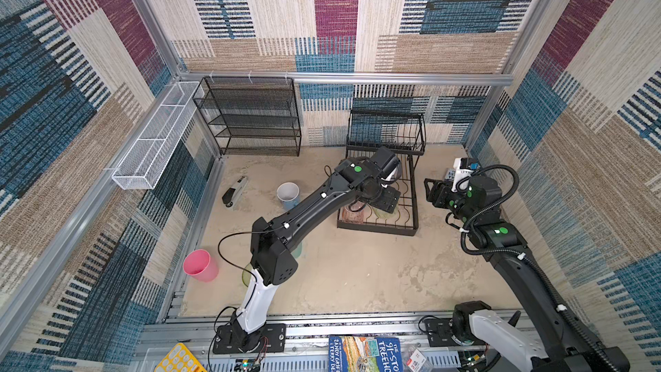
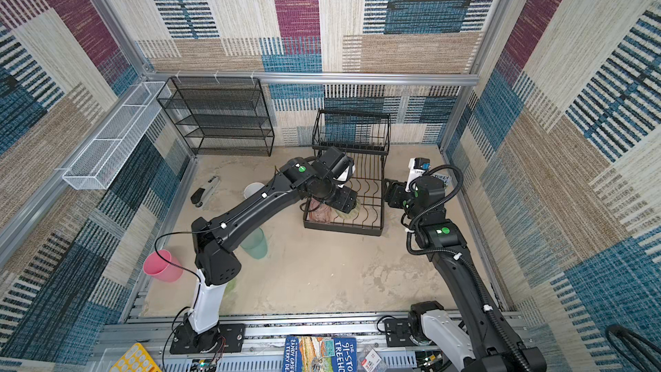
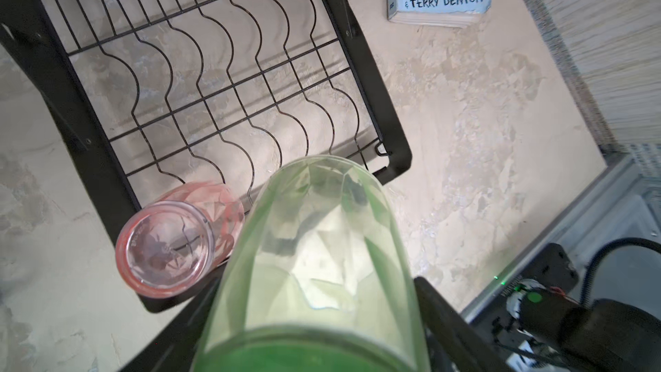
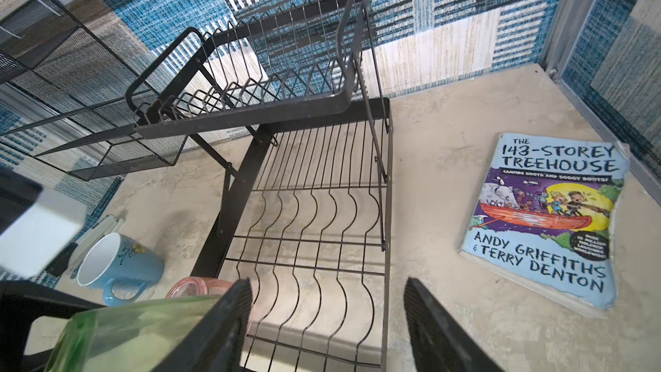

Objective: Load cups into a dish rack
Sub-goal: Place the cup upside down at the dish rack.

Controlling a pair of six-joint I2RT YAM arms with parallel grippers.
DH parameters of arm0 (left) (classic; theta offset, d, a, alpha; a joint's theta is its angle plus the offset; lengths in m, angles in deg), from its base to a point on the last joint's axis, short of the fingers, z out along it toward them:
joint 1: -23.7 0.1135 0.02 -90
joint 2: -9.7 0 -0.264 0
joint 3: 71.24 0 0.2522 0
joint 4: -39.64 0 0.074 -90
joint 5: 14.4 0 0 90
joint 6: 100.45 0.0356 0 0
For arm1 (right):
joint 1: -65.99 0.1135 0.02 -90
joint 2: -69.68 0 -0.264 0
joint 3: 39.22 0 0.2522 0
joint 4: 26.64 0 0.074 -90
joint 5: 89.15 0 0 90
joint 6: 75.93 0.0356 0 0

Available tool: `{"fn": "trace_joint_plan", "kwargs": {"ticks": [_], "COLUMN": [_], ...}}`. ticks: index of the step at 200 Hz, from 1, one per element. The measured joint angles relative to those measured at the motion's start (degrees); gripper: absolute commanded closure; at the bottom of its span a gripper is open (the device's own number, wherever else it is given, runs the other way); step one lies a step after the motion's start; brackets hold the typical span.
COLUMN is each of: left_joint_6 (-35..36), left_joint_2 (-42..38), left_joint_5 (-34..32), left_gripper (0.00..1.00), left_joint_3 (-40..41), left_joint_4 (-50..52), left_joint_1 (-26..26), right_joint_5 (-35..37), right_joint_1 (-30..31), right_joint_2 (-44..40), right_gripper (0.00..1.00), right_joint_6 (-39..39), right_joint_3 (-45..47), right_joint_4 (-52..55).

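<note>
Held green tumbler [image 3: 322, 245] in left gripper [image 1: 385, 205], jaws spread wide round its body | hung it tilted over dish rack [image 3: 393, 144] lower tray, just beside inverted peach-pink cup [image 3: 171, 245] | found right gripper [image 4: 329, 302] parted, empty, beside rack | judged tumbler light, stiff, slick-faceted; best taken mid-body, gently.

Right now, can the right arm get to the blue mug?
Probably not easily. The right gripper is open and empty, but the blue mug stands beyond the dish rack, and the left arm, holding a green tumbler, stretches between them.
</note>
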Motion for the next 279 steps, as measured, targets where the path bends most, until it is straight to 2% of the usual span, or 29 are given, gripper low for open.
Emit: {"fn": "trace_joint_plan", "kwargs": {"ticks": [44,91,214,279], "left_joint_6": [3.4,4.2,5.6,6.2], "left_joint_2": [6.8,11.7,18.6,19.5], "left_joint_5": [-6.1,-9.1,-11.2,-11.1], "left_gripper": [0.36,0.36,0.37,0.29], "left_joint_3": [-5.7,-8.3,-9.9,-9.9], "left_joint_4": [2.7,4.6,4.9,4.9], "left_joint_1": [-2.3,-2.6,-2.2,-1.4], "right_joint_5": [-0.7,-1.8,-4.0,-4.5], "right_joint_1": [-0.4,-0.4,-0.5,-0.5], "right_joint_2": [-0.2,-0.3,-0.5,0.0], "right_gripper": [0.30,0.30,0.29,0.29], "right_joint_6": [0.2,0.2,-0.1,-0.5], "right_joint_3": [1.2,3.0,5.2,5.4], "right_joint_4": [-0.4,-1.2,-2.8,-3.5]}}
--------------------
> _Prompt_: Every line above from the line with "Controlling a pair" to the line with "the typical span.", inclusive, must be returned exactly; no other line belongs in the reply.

> _Exercise response_:
Controlling a pair of six-joint I2RT YAM arms with parallel grippers.
DH parameters of arm0 (left) (classic; theta offset, d, a, alpha; a joint's theta is its angle plus the offset; lengths in m, angles in deg), from its base to a point on the last joint's axis, short of the fingers, z out along it toward them:
joint 1: -23.7 0.1135 0.02 -90
joint 2: -9.7 0 -0.264 0
joint 3: 71.24 0 0.2522 0
joint 4: -39.64 0 0.074 -90
joint 5: 14.4 0 0 90
joint 6: 100.45 0.0356 0 0
For arm1 (right):
joint 1: -65.99 0.1135 0.02 -90
joint 2: -69.68 0 -0.264 0
joint 3: 39.22 0 0.2522 0
joint 4: 26.64 0 0.074 -90
joint 5: 89.15 0 0 90
joint 6: 75.93 0.0356 0 0

Available tool: `{"fn": "trace_joint_plan", "kwargs": {"ticks": [_], "COLUMN": [_], ...}}`. ticks: index of the step at 200 Hz, from 1, one per element. The measured joint angles relative to those measured at the motion's start (degrees); gripper: absolute commanded closure; at the bottom of its span a gripper is open (the device's own number, wherever else it is given, runs the other way); step one lies a step after the motion's start; brackets hold the typical span.

What appears above is the complete answer to the exercise.